Balt
- Industry: Agents specialized in the trade of other specific products (French)
- Founded: 1977; 49 years ago
- Founder: Leopold Płowiecki
- Headquarters: Montmorency, France

= Balt (company) =

French medical equipment company

Balt is a medical equipment manufacturer specializing in medical devices designed to treat stroke and other neurovascular diseases.

== History ==
Balt was established in 1977 in France as a small family business by Leopold Płowiecki. His son, Nicolas, oversaw the company's growth until 2018. In 2015, Bridgepoint Advisers acquired a stake in the company, and Balt began to expand internationally. Pascal Girin, who had been s CEO of Balt International since 2016, was appointed CEO of the entire company in late 2018.
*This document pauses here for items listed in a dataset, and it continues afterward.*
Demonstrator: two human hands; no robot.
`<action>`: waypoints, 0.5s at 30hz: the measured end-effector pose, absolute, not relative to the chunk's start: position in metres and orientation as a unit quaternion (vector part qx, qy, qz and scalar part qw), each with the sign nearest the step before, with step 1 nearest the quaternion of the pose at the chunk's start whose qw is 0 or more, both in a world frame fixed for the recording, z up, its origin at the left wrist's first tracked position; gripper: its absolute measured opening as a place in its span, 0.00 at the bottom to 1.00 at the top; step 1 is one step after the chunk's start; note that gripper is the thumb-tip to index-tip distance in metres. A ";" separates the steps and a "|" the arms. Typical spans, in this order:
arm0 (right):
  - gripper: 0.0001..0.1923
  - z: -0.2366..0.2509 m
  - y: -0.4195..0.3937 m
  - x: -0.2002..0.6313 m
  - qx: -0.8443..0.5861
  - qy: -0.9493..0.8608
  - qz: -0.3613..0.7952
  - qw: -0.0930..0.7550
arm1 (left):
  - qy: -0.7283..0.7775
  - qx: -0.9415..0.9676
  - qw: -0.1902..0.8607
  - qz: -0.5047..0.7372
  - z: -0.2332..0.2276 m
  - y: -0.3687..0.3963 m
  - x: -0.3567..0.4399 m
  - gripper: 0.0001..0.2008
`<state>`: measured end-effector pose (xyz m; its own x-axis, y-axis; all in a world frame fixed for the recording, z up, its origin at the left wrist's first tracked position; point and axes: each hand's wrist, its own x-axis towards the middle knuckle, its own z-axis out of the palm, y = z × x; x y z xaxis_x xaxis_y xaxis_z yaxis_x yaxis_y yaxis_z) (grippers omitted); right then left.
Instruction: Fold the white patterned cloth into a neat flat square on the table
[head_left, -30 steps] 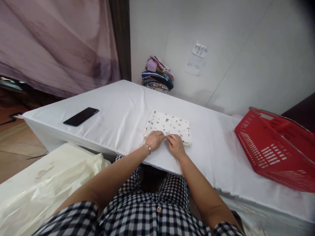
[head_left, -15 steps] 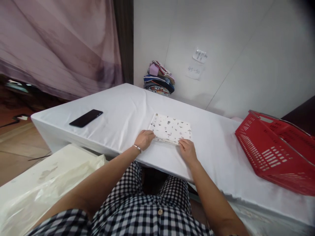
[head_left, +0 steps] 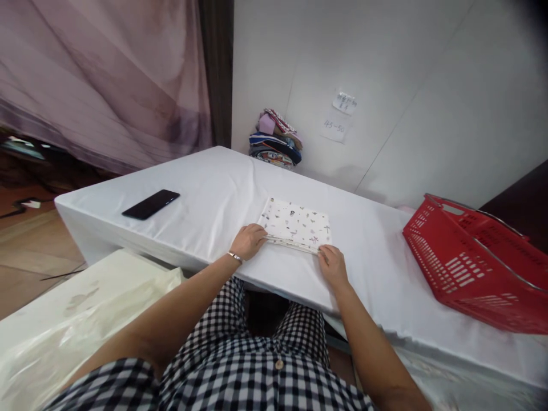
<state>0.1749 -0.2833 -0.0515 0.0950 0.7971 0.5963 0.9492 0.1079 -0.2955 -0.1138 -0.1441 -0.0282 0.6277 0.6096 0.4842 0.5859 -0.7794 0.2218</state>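
A white folded cloth [head_left: 297, 223] with small scattered prints lies flat on the white-covered table [head_left: 205, 188]. Its layers show along the near edge. My left hand [head_left: 249, 242], with a bracelet at the wrist, has its fingers closed on the near left corner. At the near right corner, my right hand [head_left: 333, 265] pinches the cloth's edge between thumb and fingers. The fingertips under the fabric are partly hidden.
A black phone [head_left: 151, 204] lies on the table's left part. The red plastic basket [head_left: 466, 262] stands at the right. Folded textiles [head_left: 274, 140] are stacked by the wall at the back. A pale side surface [head_left: 111, 279] with plastic film is at lower left.
My right hand has shifted slightly right along the near edge, to the cloth's corner. My left hand stays at the left corner. The view has turned slightly.
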 end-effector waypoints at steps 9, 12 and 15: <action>0.12 -0.052 -0.284 0.174 -0.654 -0.654 -0.114 0.363 | 0.380 0.886 0.041 0.262 -0.022 -0.142 -0.103 0.11; 0.12 -0.052 -0.283 0.174 -0.649 -0.656 -0.108 0.370 | 0.372 0.899 0.013 0.231 -0.015 -0.141 -0.100 0.11; 0.12 -0.052 -0.283 0.174 -0.646 -0.656 -0.107 0.375 | 0.352 0.915 -0.014 0.196 -0.008 -0.139 -0.097 0.09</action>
<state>0.1738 -0.2827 -0.0518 0.1154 0.7683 0.6296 0.9280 0.1426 -0.3442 -0.0967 -0.1385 -0.0081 0.6758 0.6384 0.3684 0.6494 -0.7522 0.1120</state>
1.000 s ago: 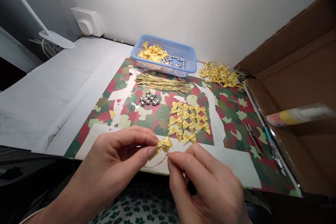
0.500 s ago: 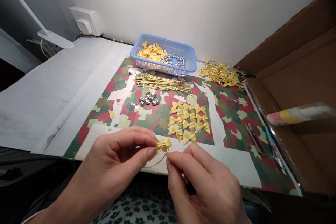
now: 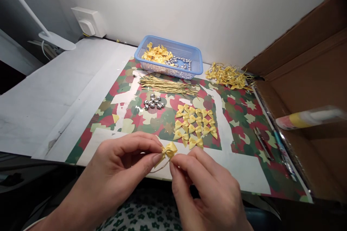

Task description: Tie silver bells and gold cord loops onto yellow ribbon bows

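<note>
Between thumb and fingertips, my left hand (image 3: 127,162) pinches a yellow ribbon bow (image 3: 170,149) above the table's front edge. A thin gold cord (image 3: 162,168) loops below the bow. My right hand (image 3: 206,184) is closed with thumb and index finger on the cord, close beside the bow. Just beyond the hands, several yellow bows (image 3: 195,129) lie in rows on the patterned mat. Silver jingle bells (image 3: 153,101) sit in a small cluster to their left. A bundle of gold cords (image 3: 168,85) lies behind the bells.
At the back stands a blue basket (image 3: 200,61) with yellow bows and silver bells. Right of it is a pile of corded bows (image 3: 227,75). Tweezers (image 3: 262,144), a pen (image 3: 283,151), a glue bottle (image 3: 300,118) and a cardboard box (image 3: 306,50) border the right side.
My right hand has shifted slightly left and up, closer to the bow, and the cord loop looks a little smaller. My left hand stays nearly still.
</note>
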`<state>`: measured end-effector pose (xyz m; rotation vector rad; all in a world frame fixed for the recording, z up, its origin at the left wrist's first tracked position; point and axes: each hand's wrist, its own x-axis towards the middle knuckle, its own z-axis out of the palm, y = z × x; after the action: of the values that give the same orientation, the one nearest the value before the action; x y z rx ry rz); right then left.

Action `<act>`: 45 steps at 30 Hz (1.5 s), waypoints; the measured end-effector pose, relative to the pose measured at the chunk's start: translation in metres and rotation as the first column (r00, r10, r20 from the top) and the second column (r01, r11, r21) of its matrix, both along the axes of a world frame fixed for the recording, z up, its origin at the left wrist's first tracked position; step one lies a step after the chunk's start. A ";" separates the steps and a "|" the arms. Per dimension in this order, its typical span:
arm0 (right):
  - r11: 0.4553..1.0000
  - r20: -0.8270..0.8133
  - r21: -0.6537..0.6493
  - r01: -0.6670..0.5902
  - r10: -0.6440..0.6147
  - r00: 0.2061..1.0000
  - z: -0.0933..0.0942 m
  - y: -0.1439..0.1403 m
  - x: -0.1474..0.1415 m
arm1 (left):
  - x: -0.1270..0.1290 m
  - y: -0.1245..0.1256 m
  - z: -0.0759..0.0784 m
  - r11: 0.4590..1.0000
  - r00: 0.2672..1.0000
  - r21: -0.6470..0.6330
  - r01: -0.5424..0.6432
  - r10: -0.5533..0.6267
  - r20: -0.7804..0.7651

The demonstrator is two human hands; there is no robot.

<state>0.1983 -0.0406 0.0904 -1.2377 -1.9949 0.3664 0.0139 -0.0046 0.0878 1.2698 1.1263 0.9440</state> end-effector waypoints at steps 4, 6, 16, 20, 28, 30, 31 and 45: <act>1.000 -0.005 0.014 -0.003 0.003 1.000 -0.002 0.000 -0.001 | 0.001 0.000 0.000 1.000 1.000 -0.016 0.019 -0.019 0.020; 1.000 -0.001 0.016 -0.004 0.004 1.000 -0.004 0.001 -0.002 | 0.003 0.000 0.001 0.999 0.999 -0.008 0.043 -0.043 0.025; 0.996 -0.161 -0.089 0.023 -0.037 0.986 -0.013 -0.003 0.000 | -0.001 -0.006 -0.002 0.997 0.997 0.019 0.078 -0.078 -0.012; 0.989 -0.212 -0.118 0.087 -0.111 0.971 -0.021 -0.009 -0.001 | 0.001 -0.008 -0.002 0.997 0.997 -0.041 0.072 -0.072 0.001; 0.986 -0.230 -0.131 0.100 -0.129 0.965 -0.027 -0.015 0.000 | 0.008 -0.012 -0.007 0.964 0.996 0.265 0.021 0.003 -0.090; 0.990 -0.232 -0.114 0.088 -0.113 0.966 -0.027 -0.015 0.001 | 0.006 -0.012 -0.010 0.934 0.992 0.357 0.035 0.011 -0.127; 0.991 -0.230 -0.106 0.084 -0.107 0.967 -0.027 -0.014 0.002 | 0.006 -0.012 -0.011 0.920 0.989 0.389 0.047 0.012 -0.148; 0.978 -0.230 -0.197 0.074 -0.119 0.966 -0.023 -0.012 0.004 | 0.005 -0.006 -0.002 0.979 0.985 0.163 0.126 -0.104 -0.134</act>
<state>0.2022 -0.0522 0.0671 -1.3323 -1.7165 0.6364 0.0192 -0.0105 0.0859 1.5357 1.0726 0.8987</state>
Balt initially focused on plastic micro-tubes for the pharmaceutical industry. In 1987, it developed a microcatheter enabling the treatment of arteriovenous malformations. The Silk Vista Baby, one of the company's most recent innovations released in 2018, is the world's smallest collapsible intracranial stent.

Balt's revenues tripled between 2015 and 2020 and its workforce, quadrupled to reach 500 employees worldwide in 2020. Balt sells its production to 100 countries around the world. Between 2016 and 2019, the company acquired the American start-up Blockade Medical, which also produces medical devices, as well as several of its distributors in Europe, China, India and Brazil. Today, Balt operates in ten locations worldwide.